What the exercise asks = Look through the listing and report every line that has "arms" in it.

START Given information

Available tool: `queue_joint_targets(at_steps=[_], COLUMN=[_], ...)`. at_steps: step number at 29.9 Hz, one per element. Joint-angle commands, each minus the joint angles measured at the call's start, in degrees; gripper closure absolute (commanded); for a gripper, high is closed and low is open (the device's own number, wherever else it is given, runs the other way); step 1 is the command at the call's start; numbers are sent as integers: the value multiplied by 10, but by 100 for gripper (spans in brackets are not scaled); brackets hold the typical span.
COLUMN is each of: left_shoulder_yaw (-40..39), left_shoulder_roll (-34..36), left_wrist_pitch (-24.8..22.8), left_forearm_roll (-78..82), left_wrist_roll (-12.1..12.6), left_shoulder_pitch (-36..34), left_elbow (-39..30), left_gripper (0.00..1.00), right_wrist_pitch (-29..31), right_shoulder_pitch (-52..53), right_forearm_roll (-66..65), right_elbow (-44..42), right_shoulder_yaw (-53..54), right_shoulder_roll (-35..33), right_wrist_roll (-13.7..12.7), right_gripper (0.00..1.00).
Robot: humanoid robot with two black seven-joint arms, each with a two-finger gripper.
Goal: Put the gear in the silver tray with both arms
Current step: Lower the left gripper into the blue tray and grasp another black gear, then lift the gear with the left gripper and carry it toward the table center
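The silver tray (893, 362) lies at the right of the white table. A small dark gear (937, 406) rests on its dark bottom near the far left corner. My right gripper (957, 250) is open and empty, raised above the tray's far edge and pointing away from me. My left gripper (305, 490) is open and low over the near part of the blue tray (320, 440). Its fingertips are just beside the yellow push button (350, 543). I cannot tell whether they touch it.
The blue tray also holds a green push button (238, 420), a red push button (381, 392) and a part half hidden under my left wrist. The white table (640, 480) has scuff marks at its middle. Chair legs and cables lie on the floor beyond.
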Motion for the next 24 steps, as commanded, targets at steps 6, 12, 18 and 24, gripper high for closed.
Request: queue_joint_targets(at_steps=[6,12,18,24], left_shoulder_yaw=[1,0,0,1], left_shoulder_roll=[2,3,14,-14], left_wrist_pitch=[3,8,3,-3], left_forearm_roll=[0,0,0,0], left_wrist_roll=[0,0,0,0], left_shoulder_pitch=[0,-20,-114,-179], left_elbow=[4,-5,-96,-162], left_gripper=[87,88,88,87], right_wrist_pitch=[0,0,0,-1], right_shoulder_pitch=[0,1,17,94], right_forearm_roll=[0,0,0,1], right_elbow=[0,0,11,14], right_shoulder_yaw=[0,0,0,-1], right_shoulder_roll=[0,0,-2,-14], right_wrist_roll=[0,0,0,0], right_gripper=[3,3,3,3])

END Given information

The completed task =
Robot: humanoid robot with two black seven-joint arms, each with a two-finger gripper.
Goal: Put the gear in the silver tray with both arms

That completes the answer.